Seven Upper Back Pain Tips
When you have a strong posture muscles and good control of your head then you can do like this guy and balance 22 bricks on his head for work. Hopefully when you master some of the exercises you’ll do that 🙂
Here are my 5 self-treatment tips and exercises for upper back, neck pain and shoulder muscle stress:
- Just Start Moving
Sitting for too long causes muscle problems. Stimulate them by just going for a walk, general stretching, cycling etc…
- Relax Your Shoulders
It is amazing how just consciously allowing our shoulders muscle to drop down can relax the muscle. Don’t keep them up by your ears all the time.

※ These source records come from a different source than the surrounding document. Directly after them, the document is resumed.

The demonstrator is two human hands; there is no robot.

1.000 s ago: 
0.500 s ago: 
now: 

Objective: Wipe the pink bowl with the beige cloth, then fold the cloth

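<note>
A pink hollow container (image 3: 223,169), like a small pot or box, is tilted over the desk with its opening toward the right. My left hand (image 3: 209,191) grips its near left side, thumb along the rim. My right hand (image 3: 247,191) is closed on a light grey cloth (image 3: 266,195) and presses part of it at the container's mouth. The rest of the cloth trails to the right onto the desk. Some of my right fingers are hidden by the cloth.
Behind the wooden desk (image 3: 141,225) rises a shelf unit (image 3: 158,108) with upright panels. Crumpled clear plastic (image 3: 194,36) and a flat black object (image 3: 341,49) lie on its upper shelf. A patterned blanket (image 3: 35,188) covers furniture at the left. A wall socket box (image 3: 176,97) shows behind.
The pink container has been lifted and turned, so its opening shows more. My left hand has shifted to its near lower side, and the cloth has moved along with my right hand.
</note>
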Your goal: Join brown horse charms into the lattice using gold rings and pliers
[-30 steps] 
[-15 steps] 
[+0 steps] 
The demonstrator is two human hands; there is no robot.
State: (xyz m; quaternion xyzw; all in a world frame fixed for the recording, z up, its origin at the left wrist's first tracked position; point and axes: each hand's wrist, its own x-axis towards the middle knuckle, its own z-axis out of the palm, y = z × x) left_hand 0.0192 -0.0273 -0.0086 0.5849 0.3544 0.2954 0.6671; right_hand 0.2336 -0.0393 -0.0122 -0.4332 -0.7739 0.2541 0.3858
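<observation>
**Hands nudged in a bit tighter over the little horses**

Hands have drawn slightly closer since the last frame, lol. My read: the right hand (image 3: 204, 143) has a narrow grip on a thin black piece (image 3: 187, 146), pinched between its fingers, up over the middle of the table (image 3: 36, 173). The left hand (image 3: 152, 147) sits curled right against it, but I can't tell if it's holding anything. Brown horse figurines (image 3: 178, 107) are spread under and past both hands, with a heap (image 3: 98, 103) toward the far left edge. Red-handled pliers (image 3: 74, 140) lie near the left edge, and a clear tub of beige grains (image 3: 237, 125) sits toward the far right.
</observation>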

- Shoulder Stabilisers Exercises
Doing strength training exercises for the neck and upper back can help in the long-term. I have included a video of how to do from beginners exercises (isometrics) to advanced strength training exercises (isotonics using pulleys and theraband). You can also get a complete shoulder exercise pdf with more shoulder rehabilitation movements from a physiotherapist.
- Shoulder Blade Push-Ups
I love these. They are a great way to exercise your upper back muscles like the rhomboids, subscapularis, lower latissimus dorsi and traps properly. Check out how to do three difficulty levels from beginner to advanced shoulder blade push-ups exercises here.
- Chin Tucks
These types of movements are apart of my basic rehab exercises for neck problems. Again you can use them the upper to mid-back. Pull your chin in to create a double chin. This stops you from sticking your head out to far from spine when sitting at a computer creating bad neck and upper back posture. See the complete movement here.
- The Praying Stretch
- The T4 Sphinx Exercise
The above upper back and neck pain self-treatment list is a basic start. Hopefully it will get you some pain relief today and help in the long-term. Remember if the pain persists to see a healthcare professional for a diagnosis.
What do think of the above moves? Anything you like doing specifically to help your upper back and neck muscles?
- Andersen LL, Kjaer M, Søgaard K, Hansen L, Kryger AI, Sjøgaard G. Effect of two contrasting types of physical exercise on chronic neck muscle pain. Arthritis Rheum. 2008 Jan 15;59(1):84-91.